DATA START

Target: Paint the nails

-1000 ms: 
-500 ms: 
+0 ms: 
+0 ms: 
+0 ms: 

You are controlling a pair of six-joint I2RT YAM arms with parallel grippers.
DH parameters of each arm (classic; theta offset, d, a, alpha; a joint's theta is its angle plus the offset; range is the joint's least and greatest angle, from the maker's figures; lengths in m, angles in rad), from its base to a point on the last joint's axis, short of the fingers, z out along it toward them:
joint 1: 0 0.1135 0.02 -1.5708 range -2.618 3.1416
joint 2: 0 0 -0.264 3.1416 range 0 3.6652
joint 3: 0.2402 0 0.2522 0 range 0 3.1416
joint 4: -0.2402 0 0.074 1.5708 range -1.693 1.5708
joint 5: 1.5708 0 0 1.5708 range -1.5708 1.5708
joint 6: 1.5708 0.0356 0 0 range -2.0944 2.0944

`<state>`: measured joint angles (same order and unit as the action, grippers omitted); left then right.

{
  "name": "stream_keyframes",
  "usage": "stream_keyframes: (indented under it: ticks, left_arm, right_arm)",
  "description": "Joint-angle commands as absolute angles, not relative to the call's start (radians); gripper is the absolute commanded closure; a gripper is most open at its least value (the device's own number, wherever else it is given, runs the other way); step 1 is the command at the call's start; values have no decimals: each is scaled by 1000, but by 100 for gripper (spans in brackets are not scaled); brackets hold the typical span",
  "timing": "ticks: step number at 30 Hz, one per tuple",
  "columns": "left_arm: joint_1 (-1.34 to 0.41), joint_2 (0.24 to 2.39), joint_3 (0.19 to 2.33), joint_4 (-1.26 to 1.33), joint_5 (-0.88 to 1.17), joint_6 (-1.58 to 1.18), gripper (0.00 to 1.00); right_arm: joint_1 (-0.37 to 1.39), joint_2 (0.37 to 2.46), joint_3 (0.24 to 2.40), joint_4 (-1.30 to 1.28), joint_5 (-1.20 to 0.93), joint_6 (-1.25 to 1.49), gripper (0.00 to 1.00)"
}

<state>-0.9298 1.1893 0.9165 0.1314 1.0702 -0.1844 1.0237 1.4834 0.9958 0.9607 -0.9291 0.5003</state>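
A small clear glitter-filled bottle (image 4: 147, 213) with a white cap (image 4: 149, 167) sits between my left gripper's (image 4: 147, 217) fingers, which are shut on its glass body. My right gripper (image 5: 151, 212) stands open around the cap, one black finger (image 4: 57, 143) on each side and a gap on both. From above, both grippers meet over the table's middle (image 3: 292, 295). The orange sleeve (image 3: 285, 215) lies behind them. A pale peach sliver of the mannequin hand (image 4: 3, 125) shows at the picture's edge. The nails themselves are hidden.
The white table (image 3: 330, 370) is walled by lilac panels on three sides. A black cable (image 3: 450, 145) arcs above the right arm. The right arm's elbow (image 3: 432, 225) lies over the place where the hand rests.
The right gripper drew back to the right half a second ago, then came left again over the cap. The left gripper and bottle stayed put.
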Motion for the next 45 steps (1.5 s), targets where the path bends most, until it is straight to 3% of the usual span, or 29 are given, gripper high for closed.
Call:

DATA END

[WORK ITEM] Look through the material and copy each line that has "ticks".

[SOLUTION TO THIS EXERCISE]
  "usage": "stream_keyframes: (indented under it: ticks, left_arm, right_arm)",
  "timing": "ticks: step number at 30 Hz, one per tuple",

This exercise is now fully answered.